- Opening Delimiter -

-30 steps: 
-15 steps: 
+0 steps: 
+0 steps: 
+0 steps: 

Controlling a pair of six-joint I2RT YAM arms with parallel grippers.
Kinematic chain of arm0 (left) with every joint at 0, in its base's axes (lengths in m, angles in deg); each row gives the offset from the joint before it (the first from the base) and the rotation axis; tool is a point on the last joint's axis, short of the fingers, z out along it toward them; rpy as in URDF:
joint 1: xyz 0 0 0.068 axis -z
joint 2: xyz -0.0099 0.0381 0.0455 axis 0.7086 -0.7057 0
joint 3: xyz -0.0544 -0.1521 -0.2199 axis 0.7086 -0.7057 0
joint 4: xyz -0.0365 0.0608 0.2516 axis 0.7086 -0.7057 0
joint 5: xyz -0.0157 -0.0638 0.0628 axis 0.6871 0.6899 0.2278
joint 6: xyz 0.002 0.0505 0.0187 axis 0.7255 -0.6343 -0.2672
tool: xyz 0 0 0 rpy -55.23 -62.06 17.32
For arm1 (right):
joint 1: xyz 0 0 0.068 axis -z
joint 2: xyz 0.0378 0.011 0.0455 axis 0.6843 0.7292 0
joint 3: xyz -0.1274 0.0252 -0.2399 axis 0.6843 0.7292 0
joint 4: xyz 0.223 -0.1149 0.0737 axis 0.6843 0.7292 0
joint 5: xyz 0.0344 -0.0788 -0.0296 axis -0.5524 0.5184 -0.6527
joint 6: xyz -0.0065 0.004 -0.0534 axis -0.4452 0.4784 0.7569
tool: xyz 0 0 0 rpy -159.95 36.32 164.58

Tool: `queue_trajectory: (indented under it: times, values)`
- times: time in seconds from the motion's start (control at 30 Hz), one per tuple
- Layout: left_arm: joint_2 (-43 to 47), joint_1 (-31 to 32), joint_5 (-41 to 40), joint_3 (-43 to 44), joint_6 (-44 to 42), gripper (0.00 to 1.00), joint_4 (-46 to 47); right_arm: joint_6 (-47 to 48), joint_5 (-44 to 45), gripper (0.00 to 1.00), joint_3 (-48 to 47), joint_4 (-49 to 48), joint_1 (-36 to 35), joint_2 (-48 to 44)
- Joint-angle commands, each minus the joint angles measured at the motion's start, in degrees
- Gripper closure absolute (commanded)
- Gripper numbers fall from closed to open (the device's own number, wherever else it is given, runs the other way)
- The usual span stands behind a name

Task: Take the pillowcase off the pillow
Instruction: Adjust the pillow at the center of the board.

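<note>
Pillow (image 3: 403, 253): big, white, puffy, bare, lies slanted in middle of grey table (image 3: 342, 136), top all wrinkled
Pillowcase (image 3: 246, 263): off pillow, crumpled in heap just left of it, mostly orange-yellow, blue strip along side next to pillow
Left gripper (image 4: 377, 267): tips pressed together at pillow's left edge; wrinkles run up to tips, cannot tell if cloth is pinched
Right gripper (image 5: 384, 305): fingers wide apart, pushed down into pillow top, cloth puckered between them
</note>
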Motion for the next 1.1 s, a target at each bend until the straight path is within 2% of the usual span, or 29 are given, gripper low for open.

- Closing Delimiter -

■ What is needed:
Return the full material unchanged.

■ Result:
-30 steps: 
-15 steps: 
+0 steps: 
+0 steps: 
+0 steps: 

Controlling a pair of six-joint I2RT YAM arms with parallel grippers.
Kinematic chain of arm0 (left) with every joint at 0, in its base's axes (lengths in m, angles in deg); each row gives the offset from the joint before it (the first from the base) and the rotation axis; tool is a point on the last joint's axis, short of the fingers, z out along it toward them; rpy as in URDF:
joint 1: xyz 0 0 0.068 axis -z
joint 2: xyz -0.0099 0.0381 0.0455 axis 0.7086 -0.7057 0
joint 3: xyz -0.0544 -0.1521 -0.2199 axis 0.7086 -0.7057 0
joint 4: xyz -0.0365 0.0608 0.2516 axis 0.7086 -0.7057 0
joint 5: xyz -0.0157 -0.0638 0.0628 axis 0.6871 0.6899 0.2278
joint 6: xyz 0.002 0.0505 0.0187 axis 0.7255 -0.6343 -0.2672
tool: xyz 0 0 0 rpy -55.23 -62.06 17.32
For arm1 (right):
joint 1: xyz 0 0 0.068 axis -z
joint 2: xyz 0.0378 0.011 0.0455 axis 0.6843 0.7292 0
joint 3: xyz -0.1274 0.0252 -0.2399 axis 0.6843 0.7292 0
joint 4: xyz 0.223 -0.1149 0.0737 axis 0.6843 0.7292 0
joint 5: xyz 0.0344 -0.0788 -0.0296 axis -0.5524 0.5184 -0.6527
joint 6: xyz -0.0065 0.004 -0.0534 axis -0.4452 0.4784 0.7569
tool: xyz 0 0 0 rpy -159.95 36.32 164.58

Tool: `queue_trajectory: (indented under it: times, values)`
- times: time in seconds from the motion's start (control at 30 Hz), one per tuple
- Layout: left_arm: joint_2 (-43 to 47), joint_1 (-31 to 32), joint_5 (-41 to 40), joint_3 (-43 to 44), joint_6 (-44 to 42), gripper (0.00 to 1.00), joint_4 (-46 to 47); right_arm: joint_6 (-47 to 48), joint_5 (-44 to 45), gripper (0.00 to 1.00), joint_3 (-48 to 47), joint_4 (-49 to 48), joint_1 (-36 to 35), joint_2 (-48 to 44)
- Joint-angle commands, each minus the joint angles measured at the motion's start, in degrees
- Gripper closure absolute (commanded)
- Gripper numbers fall from closed to open (the device's own number, wherever else it is given, runs the other way)
- The usual span stands behind a name

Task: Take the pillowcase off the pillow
Instruction: Adjust the pillow at the center of the board.

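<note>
Pillow (image 3: 403, 253): big, white, puffy, bare, lies slanted in middle of grey table (image 3: 342, 136), top all wrinkled
Pillowcase (image 3: 246, 263): off pillow, crumpled in heap just left of it, mostly orange-yellow, blue strip along side next to pillow
Left gripper (image 4: 377, 267): tips pressed together at pillow's left edge; wrinkles run up to tips, cannot tell if cloth is pinched
Right gripper (image 5: 384, 305): fingers wide apart, pushed down into pillow top, cloth puckered between them
</note>
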Motion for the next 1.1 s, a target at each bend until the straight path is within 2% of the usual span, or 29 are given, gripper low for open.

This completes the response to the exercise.